Ao todo, a região de Vale das Cancelas abrange 27 comunidades e 1900 famílias, que vivem hoje impactadas pelas empresas Suzano, Floresta Empreendimentos, Grupo Plantar, além de projetos da Sul Americana de Metais e Vale do Rio Doce. Estas comunidades tem seus direitos humanos, econômicos, sociais e culturais violados desde os anos 70, quando as primeiras empresas de monocultura chegaram à região como parte do projeto desenvolvimentista da época, e invadiram as chapadas dos Geraes, onde, tradicionalmente, viviam os geraizeiros, obrigando as comunidades a viverem nas grotas. Esta é a forma de expropriação territorial por “encurralamento”, que desestabiliza completamente as dinâmicas e práticas tradicionais. Estudos apontam que, só na comunidade de Vereda Funda, o território tradicional foi reduzido a 17% de sua area total, o que prejudica o acesso a recursos naturais, criação de gado e extrativismo por parte dos geraizeiros.
“Antes da monocultura chegar, a vida era melhor", ressaltou seu Valdivino Rodrigues, da comunidade de Vale das Cancelas. "O gado era criado na solta, não tinha divisa. Quem veio com divisa e grilando nossas terras foi a monocultura de eucalipto”.
Durante o encontro com o Fundo Brasil, todos geraizeiros se lembraram com nostalgia da abundância de frutas regionais do Cerrado, como cagaita e pequi, do uso de plantas medicinais para curar os doentes nas comunidades, da prática de caça de animais de pequeno porte. Era comum cultivarem suas pequenas plantações de mandioca, café e cana, garantindo o auto sustento e a segurança alimentar das famílias.
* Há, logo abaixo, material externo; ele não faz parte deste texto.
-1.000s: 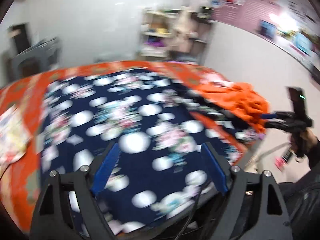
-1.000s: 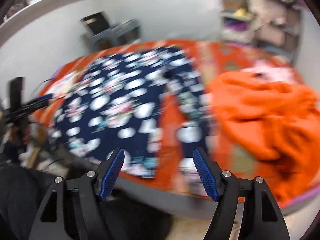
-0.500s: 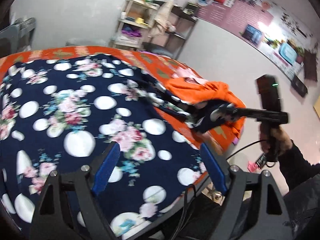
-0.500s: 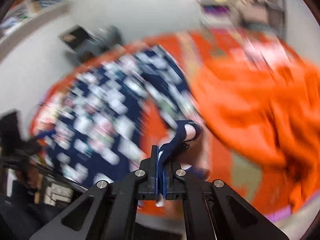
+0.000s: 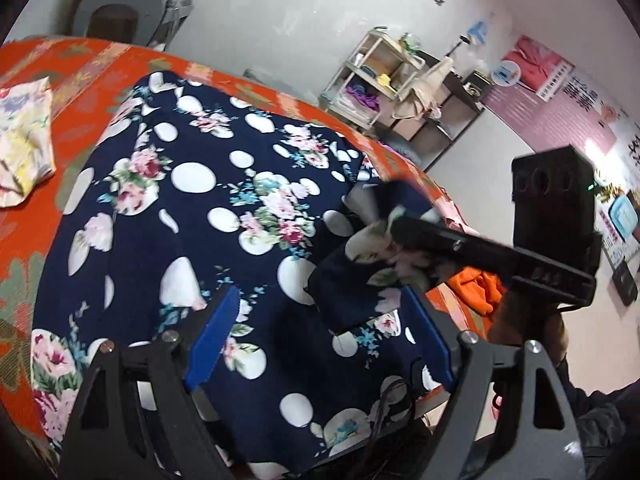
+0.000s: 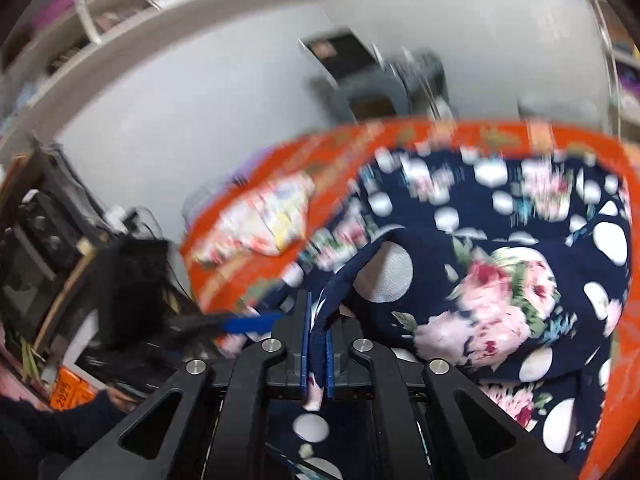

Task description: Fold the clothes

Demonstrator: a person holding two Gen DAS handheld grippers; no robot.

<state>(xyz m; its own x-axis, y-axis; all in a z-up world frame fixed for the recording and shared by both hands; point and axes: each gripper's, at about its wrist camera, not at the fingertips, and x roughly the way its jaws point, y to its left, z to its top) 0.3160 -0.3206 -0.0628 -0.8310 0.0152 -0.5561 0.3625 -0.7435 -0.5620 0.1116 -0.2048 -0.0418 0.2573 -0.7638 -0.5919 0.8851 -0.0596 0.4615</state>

A consciência de que este modo de vida era especial, típico das comunidades tradicionais e característico dos geraizeiros, veio a partir de oficinas sobre direitos territoriais realizadas em 2012 numa parceria entre GESTA/UFMG, CAA/NM e Articulação Rosalino. Mas as oficinas apenas embasaram o que todos já sabiam pela própria experiência, como sustentado por seu Valdivino: “A gente sabe que é tradicional faz alguns anos, mas já vivia daquele jeito, então sempre foi”.
Esta identidade coletiva, partilhada por histórias e ancestralidades comuns, é assumida pelos geraizeiros como um motivo para a luta. “Foi a partir do processo de luta, das demandas da justiça, que a gente foi entendendo o que era ser geraizeiro e qual a importância disso”, explica Orlando dos Santos, do Movimento Geraizeiro. Organizado há dois anos, hoje o movimento é a principal forma de organização e reivindicação dos direitos destas comunidades tradicionais. Muitos de seus integrantes sofrem, como retaliação à ousadia de lutar, ameaças de agressão e morte.
Boa parte deste processo de auto reconhecimento e acompanhamento jurídico da luta dos geraizeiros foi realizado através do projeto “Consulta comunitária”, que organizou assembleias de auto declaração, demarcação de territórios e ações de advocacy. Ao final do encontro, representantes do Fundo Brasil reforçaram o protagonismo dos geraizeiros em sua própria luta, e perguntaram, como conclusão, o que desejam as comunidades organizadas no movimento. A resposta veio afiada como uma faca: “Nós queremos a demarcação dos nossos territórios, para plantar e cuidar”. “E se vocês tivessem esse território agora, o que fariam?”. “Festa”.